2007
Revue de la Société Française de Gestalt
Corps dénudé, regard dévoilé
Isabelle Temperville
Certes, il n’y a pas si longtemps qu’il vient me consulter, mais l’alliance thérapeutique est déjà bien palpable. Il n’a pas connu d’autre thérapeute. Sa demande est multiple et porte notamment sur
ses difficultés à accéder à l’intimité dans ses relations aux femmes.
Contribue à cette difficulté une maladie génétique qui le défigure
au niveau du torse. Les nodules sous la peau peuvent atteindre la
taille d’une noisette.
Il ne peut se dénuder, ni face aux femmes, ni même face à ses amis.
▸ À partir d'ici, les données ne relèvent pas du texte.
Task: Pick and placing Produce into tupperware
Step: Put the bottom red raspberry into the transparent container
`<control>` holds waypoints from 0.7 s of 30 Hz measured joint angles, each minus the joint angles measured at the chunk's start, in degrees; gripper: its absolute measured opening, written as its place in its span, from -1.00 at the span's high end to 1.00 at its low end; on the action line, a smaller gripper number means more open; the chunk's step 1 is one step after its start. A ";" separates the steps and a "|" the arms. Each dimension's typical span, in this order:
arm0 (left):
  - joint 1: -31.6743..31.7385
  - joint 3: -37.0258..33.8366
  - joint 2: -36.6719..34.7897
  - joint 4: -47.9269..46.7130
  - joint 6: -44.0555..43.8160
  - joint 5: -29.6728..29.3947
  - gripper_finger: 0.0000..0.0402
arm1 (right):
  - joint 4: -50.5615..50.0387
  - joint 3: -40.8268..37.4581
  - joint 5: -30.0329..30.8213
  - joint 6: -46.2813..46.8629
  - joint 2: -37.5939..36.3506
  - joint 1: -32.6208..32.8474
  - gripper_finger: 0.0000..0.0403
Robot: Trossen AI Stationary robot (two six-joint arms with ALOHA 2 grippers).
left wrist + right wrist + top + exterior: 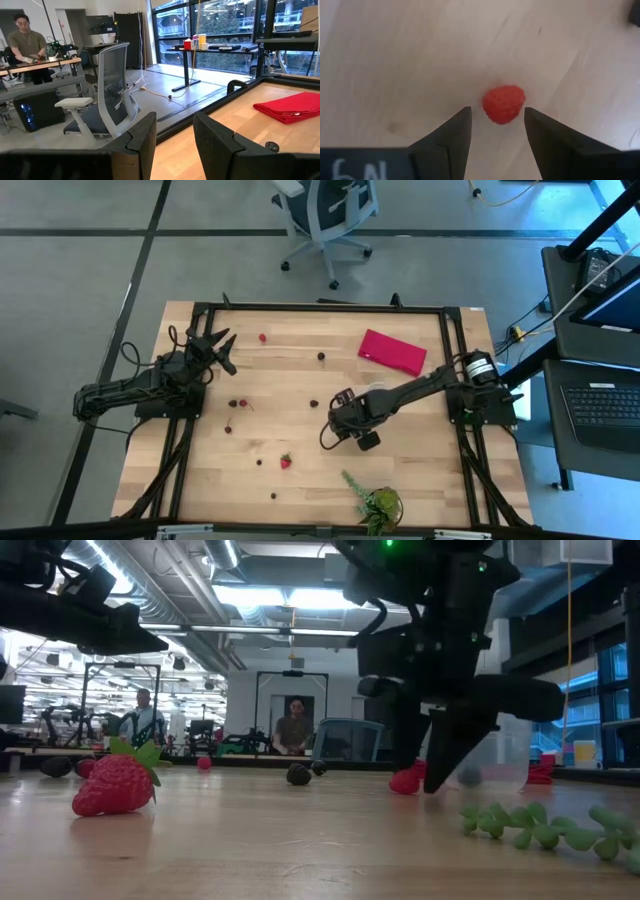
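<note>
The right gripper [494, 132] hangs nose-down over the middle of the tabletop [300, 370], and the thing that matters is the small red raspberry-like fruit [504, 104] sitting on the wood just ahead of its fingers [454, 131], lined up with the gap between them and not yet inside it. Those fingers stand parted with nothing between them, wide enough that the berry should pass in. The fruit is roundish, so I see no long axis to square up to; my guess is a short drop forward and down would put it between the pads. From table height the same red berry [406, 780] shows right beside the dark finger tip, with the clear tupperware [497, 762] close behind, so the carry should be brief. The left gripper [172, 145] waits raised at the far left corner of the tabletop, facing out toward an office chair [107, 95], its fingers slightly apart and empty; the right arm is plainly the nearer one. Around lie a strawberry [285, 462], several dark berries [232, 403] scattered well apart, a red cloth [392, 351] and a green leafy sprig [375, 502]. Nothing seems to stand between fingers and berry.
</note>
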 joint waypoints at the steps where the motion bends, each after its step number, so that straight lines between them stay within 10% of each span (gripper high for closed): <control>1: 0.00 -0.02 0.02 0.00 0.00 0.02 0.38 | 0.36 0.00 0.01 0.00 -0.01 -0.02 0.09; 21: -0.02 -0.02 0.02 0.00 0.00 0.00 0.38 | 3.54 0.00 -0.12 0.22 0.96 0.02 0.09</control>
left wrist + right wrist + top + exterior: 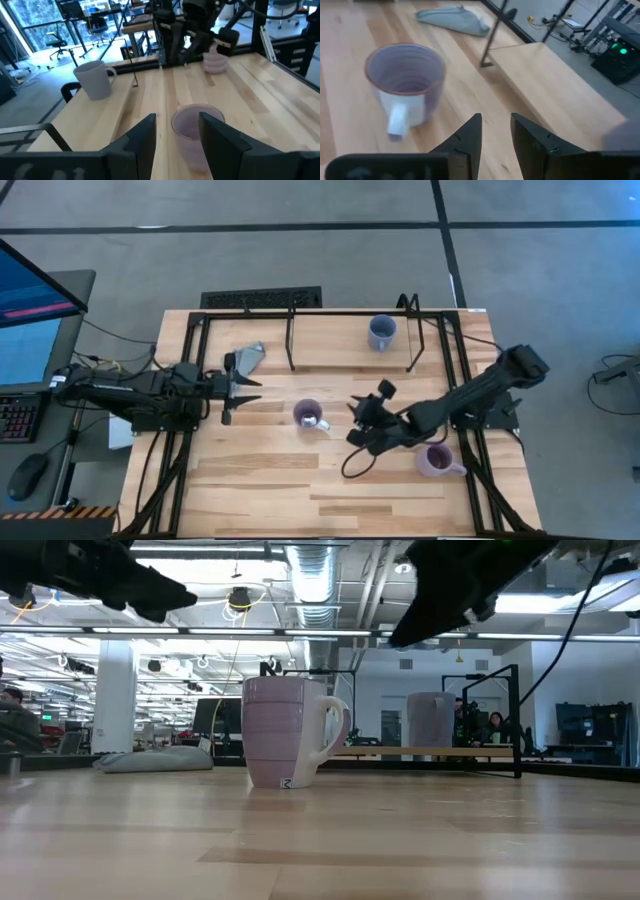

Seuls les médecins et ses parents sont au courant de cet aspect de
sa personne. Les propositions de sports nautiques, qu’il ne peut que
refuser, provoquent la frustration. L’été qui approche est une torture. Certains vêtements légers peuvent laisser voir l’irrégularité
de sa peau.
Il me dit ne pas avoir de difficulté à voir son corps dans la glace. Mais
il ne s’est pas confronté au regard de l’autre sur cette partie de
son corps. Trop risqué. Voir le dégoût, le rejet dans le regard de l’autre serait insupportable. Ne jamais voir le regard de l’autre permet
toutes les projections et constructions mentales les plus cruelles et
enfermantes.
Je suis suffisamment confiante pour prendre le risque de lui proposer mon regard : « Si vous le souhaitez un jour, quand vous vous
sentirez prêt, je suis prête à porter mon regard sur votre torse, afin
que vous puissiez vivre cette expérience… ». Néanmoins, je sais
que c’est un risque que je prends. En effet, je ne simulerai pas. Pas
la peine de proposer cette expérience sans cet engagement qui est
fort en moi.
Je ne m’attends pas à ce qu’il saisisse si vite ma proposition, et pourtant après seulement quelques minutes d’hésitation il déboutonne
sa chemise. Je ressens une vive émotion, beaucoup de chaleur en
moi. Le sentiment de recevoir un cadeau très précieux et fragile
dont je dois prendre le plus grand soin avec toute ma sincérité. Il y
a aussi qu’il est un homme et moi une femme, pas insensible… Il
dévoile une partie de son corps habituellement cachée. « Accès interdit », « Zone protégée », « Danger », « Fragile »… Et là, sans m’en
rendre compte si clairement dans l’instant, je vais me dévoiler aussi.
Je vais lui offrir en retour mon regard sincère et ce qu’il pourra y
lire. A cet endroit subsiste l’inconnu.
Je l’invite à prendre soin de lui, à prendre le temps. Est-ce moi que
je ménage ? Il n’a pas envie de laisser passer le moment de cet élan.
Il y a comme une urgence à saisir cette possibilité tant qu’il y est prêt.
Face à son torse abîmé j’éprouve soulagement, curiosité et compréhension. Aucun dégoût, aucun rejet. Je sais mon regard clair et
franc. Pas d’effort à faire. Il sait y lire, avant même que nous n’ayons
mis des mots sur cette expérience très forte.
Le dévoilement était mutuel. Il n’a pu se produire qu’avec une
alliance thérapeutique et un cadre solides permettant d’accéder à
l’intimité. Nous devions nous sentir prêts l’un et l’autre. Néanmoins,
de part et d’autre il subsistait du risque. Mais le risque n’est-il pas
souvent indissociable de l’engagement du Gestalt-thérapeute ?
Il me semble important de distinguer deux apports dans ce processus. Le dévoilement en tant que tel a profondément renforcé le
lien thérapeutique. Ce qui a été dévoilé et partagé a favorisé une
étape importante dans le cheminement de cet homme.